Same-day transplantation of tiny pieces of autologous limbal stem cell tissue onto a patient’s burned cornea can restore the ocular surface long term, without requiring expensive ex vivo cultivation of a larger limbal epithelial sheet before the transplant,a large case series has found.
This simple limbal epithelial transplantation (SLET) procedure repaired the corneal epithelium and maintained it for at least 1 year in 76% of 125 study eyes, the researchers at the L.V. Prasad Eye Institute, in Hyderabad, India, reported.1 That was comparable to the group’s previously reported success rate of 71.4% with cultivated limbal epithelial transplantation (CLET).2 Success was defined as a completely epithelialized, clinically stable, and avascular corneal surface.
This technique was particularly advantageous in children, who had a success rate of 71% with SLET vs. 37% with CLET, said study coauthor Virender S. Sangwan, MBBS, MS. “SLET works superbly well in the pediatric population,” said Dr. Sangwan, who is the Dr. Paul Dubord Chair in Cornea and director of the Center for Ocular Regeneration at the L.V. Prasad Institute.

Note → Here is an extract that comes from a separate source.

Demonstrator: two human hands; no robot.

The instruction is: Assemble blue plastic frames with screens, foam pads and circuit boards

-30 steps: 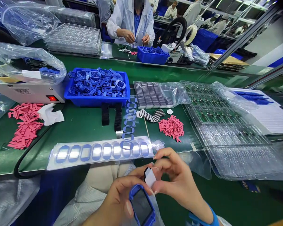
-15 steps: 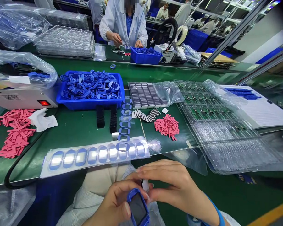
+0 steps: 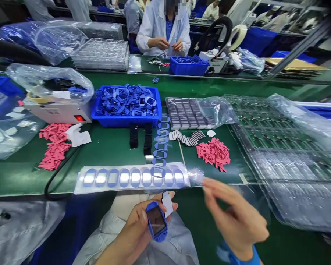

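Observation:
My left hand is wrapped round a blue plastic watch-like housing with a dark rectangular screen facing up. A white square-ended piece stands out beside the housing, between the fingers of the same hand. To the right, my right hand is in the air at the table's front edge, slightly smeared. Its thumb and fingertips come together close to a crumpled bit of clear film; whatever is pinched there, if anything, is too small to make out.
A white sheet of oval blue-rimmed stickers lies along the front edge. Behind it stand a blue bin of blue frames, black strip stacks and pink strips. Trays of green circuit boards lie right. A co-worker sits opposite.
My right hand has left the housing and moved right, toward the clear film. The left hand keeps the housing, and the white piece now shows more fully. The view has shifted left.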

Visual outcomes. Patients in the study had unilateral chemical or thermal ocular surface burns. Prior to surgery, 93.3% of the children (n = 60) and 92.3% of the adults (n = 65) had best-corrected visual acuity (BCVA) of 20/200 or worse. After surgery and a median follow-up of 1.5 years:
- In the eyes in which SLET was successful (n = 95), 67% improved to BCVA of 20/60 or better (p < .0001). The continued poor acuity in the other eyes was due to dense amblyopia, stromal scarring, or cataract.
- BCVA of 20/200 or worse fell to 38% for children and 30% for adults.
- Risk factors associated with transplant failure were history of acid burns; presence of symblepharon extending onto the cornea; concurrent keratoplasty; and postoperative loss of the transplanted tissue.
Technique for transplant. As described by the authors, autologous SLET requires a limbal biopsy sample, measuring 1 clock-hour, from the patient’s uninjured fellow eye. The tissue is divided into 6 to 8 pieces, which are laid onto an amniotic membrane scaffold atop the bared cornea and then secured with fibrin glue and a bandage contact lens.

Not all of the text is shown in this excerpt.